### What is being asked
All the data should be printed again exactly as written.

________________________

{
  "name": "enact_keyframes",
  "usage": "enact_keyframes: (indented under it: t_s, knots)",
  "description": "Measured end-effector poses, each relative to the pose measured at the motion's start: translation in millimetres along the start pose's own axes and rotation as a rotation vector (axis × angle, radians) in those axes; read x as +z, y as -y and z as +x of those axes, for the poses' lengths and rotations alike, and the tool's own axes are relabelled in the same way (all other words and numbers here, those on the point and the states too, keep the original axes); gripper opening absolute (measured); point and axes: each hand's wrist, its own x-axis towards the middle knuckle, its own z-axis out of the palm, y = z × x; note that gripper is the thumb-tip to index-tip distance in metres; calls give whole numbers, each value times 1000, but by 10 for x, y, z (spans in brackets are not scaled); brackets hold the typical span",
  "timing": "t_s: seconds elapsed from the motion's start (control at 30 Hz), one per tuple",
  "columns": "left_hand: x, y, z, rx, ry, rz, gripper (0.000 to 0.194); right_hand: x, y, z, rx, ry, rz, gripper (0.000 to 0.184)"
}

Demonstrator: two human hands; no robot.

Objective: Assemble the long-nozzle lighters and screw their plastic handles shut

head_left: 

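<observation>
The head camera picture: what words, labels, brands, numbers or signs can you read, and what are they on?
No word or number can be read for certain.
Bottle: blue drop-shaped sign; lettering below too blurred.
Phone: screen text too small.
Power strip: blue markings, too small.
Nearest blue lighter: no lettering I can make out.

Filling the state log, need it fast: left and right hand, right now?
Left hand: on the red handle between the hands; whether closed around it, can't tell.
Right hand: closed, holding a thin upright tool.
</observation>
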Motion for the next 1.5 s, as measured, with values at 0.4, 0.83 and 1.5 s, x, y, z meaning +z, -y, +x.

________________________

### The answer
{
  "name": "enact_keyframes",
  "usage": "enact_keyframes: (indented under it: t_s, knots)",
  "description": "Measured end-effector poses, each relative to the pose measured at the motion's start: translation in millimetres along the start pose's own axes and rotation as a rotation vector (axis × angle, radians) in those axes; read x as +z, y as -y and z as +x of those axes, for the poses' lengths and rotations alike, and the tool's own axes are relabelled in the same way (all other words and numbers here, those on the point and the states too, keep the original axes); gripper opening absolute (measured); point and axes: each hand's wrist, its own x-axis towards the middle knuckle, its own z-axis out of the palm, y = z × x; note that gripper is the thumb-tip to index-tip distance in metres; calls give whole numbers, each value times 1000, but by 10 for x, y, z (spans in brackets are not scaled); brackets hold the typical span",
  "timing": "t_s: seconds elapsed from the motion's start (control at 30 Hz), one per tuple",
  "columns": "left_hand: x, y, z, rx, ry, rz, gripper (0.000 to 0.194); right_hand: x, y, z, rx, ry, rz, gripper (0.000 to 0.184)"
}

Demonstrator: two human hands; no robot.

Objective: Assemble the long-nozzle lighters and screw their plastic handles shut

head_left: 

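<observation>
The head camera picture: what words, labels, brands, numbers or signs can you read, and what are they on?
No word or number can be read for certain.
Bottle: blue drop-shaped sign; lettering below too blurred.
Phone: screen text too small.
Power strip: blue markings, too small.
Nearest blue lighter: no lettering I can make out.

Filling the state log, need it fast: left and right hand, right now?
Left hand: on the red handle between the hands; whether closed around it, can't tell.
Right hand: closed, holding a thin upright tool.
</observation>
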Motion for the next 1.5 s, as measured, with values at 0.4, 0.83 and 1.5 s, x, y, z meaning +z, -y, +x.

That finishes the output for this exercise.